If there’s a particularly difficult case, we talk about it and see what we can learn from it. There’s no judgment. We might say that it wasn’t handled the best way.

The second prong is more difficult. We talk about the impact [the case] had on us. You have to allow yourself to be vulnerable in front of your colleagues. Our team of chaplains is small. We each go for personal external supervision with a professional, every four to six weeks. We would see a therapist or a counsellor. I go to a psychotherapist so it’s really looking at the whole thing.

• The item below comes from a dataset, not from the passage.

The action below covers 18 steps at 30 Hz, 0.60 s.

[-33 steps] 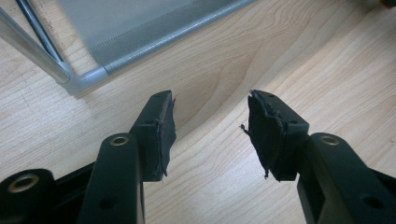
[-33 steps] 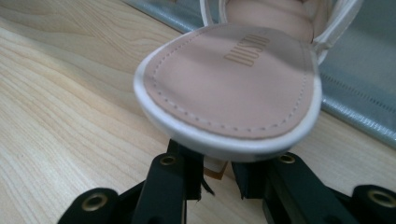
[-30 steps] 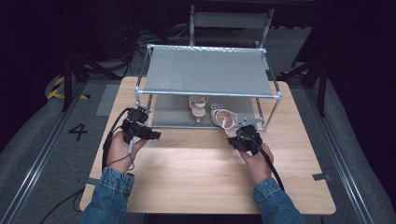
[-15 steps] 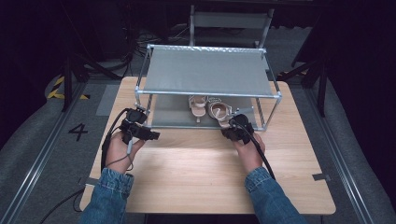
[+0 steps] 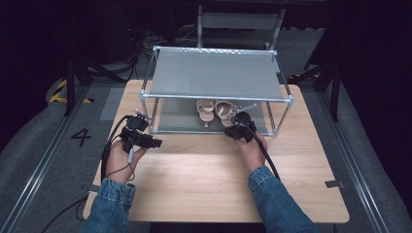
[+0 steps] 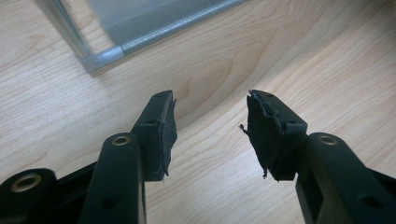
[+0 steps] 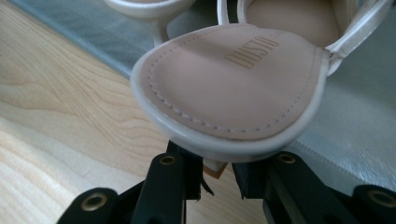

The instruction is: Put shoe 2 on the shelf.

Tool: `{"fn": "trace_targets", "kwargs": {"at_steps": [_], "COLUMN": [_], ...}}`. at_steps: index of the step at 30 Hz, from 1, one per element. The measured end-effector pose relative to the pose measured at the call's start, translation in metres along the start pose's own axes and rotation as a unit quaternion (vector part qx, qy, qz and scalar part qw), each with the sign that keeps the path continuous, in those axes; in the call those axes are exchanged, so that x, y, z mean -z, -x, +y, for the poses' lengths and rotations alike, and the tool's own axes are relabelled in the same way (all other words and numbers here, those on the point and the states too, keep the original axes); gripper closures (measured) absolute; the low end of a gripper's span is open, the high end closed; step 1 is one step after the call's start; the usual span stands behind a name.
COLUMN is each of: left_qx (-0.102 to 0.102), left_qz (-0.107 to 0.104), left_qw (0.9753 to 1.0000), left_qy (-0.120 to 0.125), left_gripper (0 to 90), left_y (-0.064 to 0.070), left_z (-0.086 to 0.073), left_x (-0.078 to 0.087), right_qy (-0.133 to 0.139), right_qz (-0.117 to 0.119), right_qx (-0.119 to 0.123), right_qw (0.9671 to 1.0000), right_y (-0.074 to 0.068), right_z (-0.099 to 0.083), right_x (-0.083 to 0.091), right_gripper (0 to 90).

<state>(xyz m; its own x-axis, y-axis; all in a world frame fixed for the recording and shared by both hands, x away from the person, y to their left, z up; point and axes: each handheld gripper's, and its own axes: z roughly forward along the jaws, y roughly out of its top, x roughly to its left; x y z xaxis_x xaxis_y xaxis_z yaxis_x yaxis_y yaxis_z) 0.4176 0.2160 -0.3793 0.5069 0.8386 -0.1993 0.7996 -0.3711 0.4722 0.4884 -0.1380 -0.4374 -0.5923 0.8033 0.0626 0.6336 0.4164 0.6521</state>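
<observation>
Pale wooden worktop (image 5: pixel 204 179) carries a metal-framed shoe rack (image 5: pixel 216 73) with a grey upper shelf. Two beige heeled sandals stand side by side on the rack's lower shelf. The right gripper (image 5: pixel 241 127), at the rack's front edge, has its fingers (image 7: pixel 173 179) clenched on the heel of the right-hand sandal (image 7: pixel 233 88) (the heel tip sits between the pads, beneath the insole). The other sandal (image 5: pixel 206 109) stands just beside it. The left gripper (image 5: pixel 138 138) rests on the worktop near the rack's front left corner post, fingers (image 6: pixel 161 130) released and apart, holding nothing.
</observation>
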Motion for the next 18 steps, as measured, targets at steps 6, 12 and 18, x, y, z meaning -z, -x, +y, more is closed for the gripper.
{"fn": "trace_targets", "kwargs": {"at_steps": [6, 12, 18], "left_qx": [0.002, 0.007, 0.008], "left_qz": [0.004, 0.002, 0.003], "left_qw": [1.0, 1.0, 1.0], "left_qy": [0.001, -0.001, -0.001], "left_gripper": [51.5, 51.4, 51.3], "left_y": [-0.004, -0.004, -0.005], "left_z": [-0.005, -0.007, -0.009], "left_x": [0.003, 0.003, 0.003], "right_qy": [0.0, -0.005, -0.004], "right_qz": [0.009, 0.004, 0.007], "right_qx": [-0.002, -0.01, -0.011], "right_qw": [1.0, 0.9999, 0.9999], "right_y": [-0.001, 0.003, 0.007], "right_z": [0.008, 0.011, 0.014], "right_x": [-0.008, -0.017, -0.028], "right_gripper": [74.9, 74.5, 73.8]}}
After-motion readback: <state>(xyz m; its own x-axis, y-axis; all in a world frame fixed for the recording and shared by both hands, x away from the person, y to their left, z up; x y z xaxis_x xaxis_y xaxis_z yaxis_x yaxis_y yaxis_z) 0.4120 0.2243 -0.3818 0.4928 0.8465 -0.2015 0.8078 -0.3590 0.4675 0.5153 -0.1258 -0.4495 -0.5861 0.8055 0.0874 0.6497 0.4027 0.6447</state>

Obviously, confidentiality is important. I don’t talk about other people but I will talk about the impact of situations on me, how the job is impacting on me, where I am now.

Seeing parents broken after the death of a child is the worst part of the job. Their world has ended and they have to try to pick themselves up and build a new life.

In the current climate, infant care is very difficult because more is being asked of staff. The complexity of care has increased dramatically in the past couple of years while staffing levels have dropped. People are stretched, personally and professionally. I do a lot of staff support in my job including a debriefing with the intensive care staff every month or six weeks.

I’ve never doubted God’s existence but I do query the amount of suffering that goes on in the world and why a young child is called home to heaven.

It’s not logical and it’s so unfair because these children are hugely loved. Parents would go in their place if they could.